What is expected. Once you reach the line containing "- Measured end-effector" in the entries below, write out that line and each one after it down to the line containing "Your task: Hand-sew", exactly and with nothing added.

Task data.
---+---

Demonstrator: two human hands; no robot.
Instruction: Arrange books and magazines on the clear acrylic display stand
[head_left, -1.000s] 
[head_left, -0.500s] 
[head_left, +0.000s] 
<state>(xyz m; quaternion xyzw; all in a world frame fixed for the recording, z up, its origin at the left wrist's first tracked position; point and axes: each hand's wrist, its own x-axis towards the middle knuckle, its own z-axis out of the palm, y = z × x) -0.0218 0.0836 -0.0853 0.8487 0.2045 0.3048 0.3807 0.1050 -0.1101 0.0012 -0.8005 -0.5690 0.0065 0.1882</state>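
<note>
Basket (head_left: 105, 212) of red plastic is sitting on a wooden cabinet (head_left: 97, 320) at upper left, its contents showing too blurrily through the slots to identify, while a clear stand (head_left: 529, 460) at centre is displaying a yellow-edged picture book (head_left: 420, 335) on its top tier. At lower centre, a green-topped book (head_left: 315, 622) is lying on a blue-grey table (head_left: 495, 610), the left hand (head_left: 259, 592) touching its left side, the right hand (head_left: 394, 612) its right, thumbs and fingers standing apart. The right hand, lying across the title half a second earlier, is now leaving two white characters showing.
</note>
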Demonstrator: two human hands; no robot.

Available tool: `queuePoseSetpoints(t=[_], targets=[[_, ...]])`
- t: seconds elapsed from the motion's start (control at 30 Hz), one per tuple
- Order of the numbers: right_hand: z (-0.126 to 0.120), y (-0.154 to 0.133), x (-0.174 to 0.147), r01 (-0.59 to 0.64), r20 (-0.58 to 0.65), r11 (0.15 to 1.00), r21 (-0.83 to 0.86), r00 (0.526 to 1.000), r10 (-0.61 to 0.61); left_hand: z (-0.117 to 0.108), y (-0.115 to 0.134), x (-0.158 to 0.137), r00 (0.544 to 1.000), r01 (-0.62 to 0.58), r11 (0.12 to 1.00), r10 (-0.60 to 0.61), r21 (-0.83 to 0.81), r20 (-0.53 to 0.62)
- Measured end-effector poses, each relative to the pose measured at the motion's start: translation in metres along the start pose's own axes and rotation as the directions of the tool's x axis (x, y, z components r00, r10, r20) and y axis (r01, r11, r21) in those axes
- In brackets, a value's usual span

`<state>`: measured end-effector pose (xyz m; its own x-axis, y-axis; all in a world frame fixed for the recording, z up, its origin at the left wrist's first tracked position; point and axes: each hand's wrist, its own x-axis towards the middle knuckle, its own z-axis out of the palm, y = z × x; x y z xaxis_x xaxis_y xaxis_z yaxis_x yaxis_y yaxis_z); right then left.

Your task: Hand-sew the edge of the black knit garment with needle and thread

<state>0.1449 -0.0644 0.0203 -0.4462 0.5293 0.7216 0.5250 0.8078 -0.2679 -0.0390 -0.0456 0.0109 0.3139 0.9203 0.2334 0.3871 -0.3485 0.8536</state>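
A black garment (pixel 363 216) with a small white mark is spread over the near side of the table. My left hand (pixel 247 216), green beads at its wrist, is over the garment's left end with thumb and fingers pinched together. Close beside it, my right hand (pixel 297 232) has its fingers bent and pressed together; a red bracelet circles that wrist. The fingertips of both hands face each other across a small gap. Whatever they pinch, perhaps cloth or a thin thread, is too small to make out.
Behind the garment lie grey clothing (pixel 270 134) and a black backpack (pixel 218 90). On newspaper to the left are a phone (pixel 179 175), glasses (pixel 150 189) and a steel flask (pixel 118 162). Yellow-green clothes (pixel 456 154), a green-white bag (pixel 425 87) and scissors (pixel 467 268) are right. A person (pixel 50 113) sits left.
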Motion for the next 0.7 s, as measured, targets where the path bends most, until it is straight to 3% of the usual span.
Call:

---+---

Problem solution.
- Measured end-effector poses, each relative to the pose measured at the motion's start: translation in metres along the start pose's own axes and rotation as the directions of the tool's x axis (x, y, z components r00, r10, r20) and y axis (r01, r11, r21) in those axes
- In brackets, a value's usual span

`<state>`: measured end-effector pose (xyz m; its own x-axis, y-axis; all in a world frame fixed for the recording, z up, its origin at the left wrist's first tracked position; point and axes: each hand's wrist, its own x-axis towards the middle knuckle, its own z-axis out of the palm, y = z × x; x y z xaxis_x xaxis_y xaxis_z yaxis_x yaxis_y yaxis_z); right then left.

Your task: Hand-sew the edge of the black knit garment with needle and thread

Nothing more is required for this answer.